Find every line below with the word "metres" in it, and copy each one.

[Recorded information]
/---

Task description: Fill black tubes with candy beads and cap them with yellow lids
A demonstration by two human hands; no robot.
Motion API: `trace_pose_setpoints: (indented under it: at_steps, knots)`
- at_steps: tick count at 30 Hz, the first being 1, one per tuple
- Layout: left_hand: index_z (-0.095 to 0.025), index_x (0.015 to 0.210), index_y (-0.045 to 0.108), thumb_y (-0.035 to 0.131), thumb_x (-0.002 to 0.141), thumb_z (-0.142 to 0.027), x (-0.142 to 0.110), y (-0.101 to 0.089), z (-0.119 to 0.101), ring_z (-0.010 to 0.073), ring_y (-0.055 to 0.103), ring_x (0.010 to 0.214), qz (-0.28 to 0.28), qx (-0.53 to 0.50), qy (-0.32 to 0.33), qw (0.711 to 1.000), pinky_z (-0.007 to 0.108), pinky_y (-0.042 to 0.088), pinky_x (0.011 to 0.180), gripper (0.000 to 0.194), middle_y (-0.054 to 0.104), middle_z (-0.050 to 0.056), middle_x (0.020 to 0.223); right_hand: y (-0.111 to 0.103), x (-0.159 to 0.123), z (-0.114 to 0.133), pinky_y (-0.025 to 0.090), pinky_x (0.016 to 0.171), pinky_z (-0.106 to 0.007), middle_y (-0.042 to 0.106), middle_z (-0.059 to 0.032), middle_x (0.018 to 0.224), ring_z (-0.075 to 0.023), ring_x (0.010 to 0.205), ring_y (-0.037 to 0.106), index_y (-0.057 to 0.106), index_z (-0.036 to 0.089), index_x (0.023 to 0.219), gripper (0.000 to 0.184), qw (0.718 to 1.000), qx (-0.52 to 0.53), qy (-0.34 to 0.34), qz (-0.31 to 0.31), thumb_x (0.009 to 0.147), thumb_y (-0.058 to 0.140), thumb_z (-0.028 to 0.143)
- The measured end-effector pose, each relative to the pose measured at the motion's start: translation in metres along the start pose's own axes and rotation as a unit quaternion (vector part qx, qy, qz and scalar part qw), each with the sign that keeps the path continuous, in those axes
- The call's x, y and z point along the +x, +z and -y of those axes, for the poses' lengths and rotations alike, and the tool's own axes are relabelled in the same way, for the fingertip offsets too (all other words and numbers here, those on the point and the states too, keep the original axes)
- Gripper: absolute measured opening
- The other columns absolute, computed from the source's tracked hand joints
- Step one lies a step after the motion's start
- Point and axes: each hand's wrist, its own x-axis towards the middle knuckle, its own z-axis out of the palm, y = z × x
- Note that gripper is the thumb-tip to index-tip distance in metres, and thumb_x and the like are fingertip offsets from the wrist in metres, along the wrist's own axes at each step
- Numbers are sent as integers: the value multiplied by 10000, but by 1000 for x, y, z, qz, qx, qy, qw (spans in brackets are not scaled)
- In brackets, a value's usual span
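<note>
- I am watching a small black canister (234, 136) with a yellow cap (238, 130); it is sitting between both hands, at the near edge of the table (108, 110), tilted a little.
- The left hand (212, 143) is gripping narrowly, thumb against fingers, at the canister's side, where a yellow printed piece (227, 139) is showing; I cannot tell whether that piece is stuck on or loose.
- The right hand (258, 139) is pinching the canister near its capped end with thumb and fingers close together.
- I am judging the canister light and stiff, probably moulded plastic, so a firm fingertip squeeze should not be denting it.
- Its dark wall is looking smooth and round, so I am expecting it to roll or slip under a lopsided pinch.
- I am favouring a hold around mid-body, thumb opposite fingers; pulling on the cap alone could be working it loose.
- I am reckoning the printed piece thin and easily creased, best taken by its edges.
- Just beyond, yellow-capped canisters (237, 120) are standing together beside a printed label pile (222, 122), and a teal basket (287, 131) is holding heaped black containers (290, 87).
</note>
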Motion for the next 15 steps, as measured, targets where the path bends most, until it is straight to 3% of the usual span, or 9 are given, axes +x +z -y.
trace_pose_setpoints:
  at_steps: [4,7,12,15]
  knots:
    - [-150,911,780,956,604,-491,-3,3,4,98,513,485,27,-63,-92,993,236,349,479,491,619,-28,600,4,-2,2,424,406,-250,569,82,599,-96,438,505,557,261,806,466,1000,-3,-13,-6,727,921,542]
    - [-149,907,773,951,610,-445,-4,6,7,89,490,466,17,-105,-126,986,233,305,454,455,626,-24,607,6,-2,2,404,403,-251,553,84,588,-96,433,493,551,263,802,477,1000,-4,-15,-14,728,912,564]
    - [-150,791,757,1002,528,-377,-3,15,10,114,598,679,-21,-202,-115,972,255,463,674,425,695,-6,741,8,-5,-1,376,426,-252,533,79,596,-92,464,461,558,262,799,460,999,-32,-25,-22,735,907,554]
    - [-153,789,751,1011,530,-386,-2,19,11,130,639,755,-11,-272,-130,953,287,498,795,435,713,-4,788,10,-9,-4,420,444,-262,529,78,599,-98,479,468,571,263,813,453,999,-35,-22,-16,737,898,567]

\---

[Response for this exercise]
- The measured end-effector pose, each relative to the pose measured at the motion's start: translation in metres along the start pose's own axes and rotation as a unit quaternion (vector part qx, qy, qz and scalar part qw), each with the sign that keeps the path continuous, in those axes
- Note that gripper is the thumb-tip to index-tip distance in metres, and thumb_x and the like are fingertip offsets from the wrist in metres, along the wrist's own axes at each step

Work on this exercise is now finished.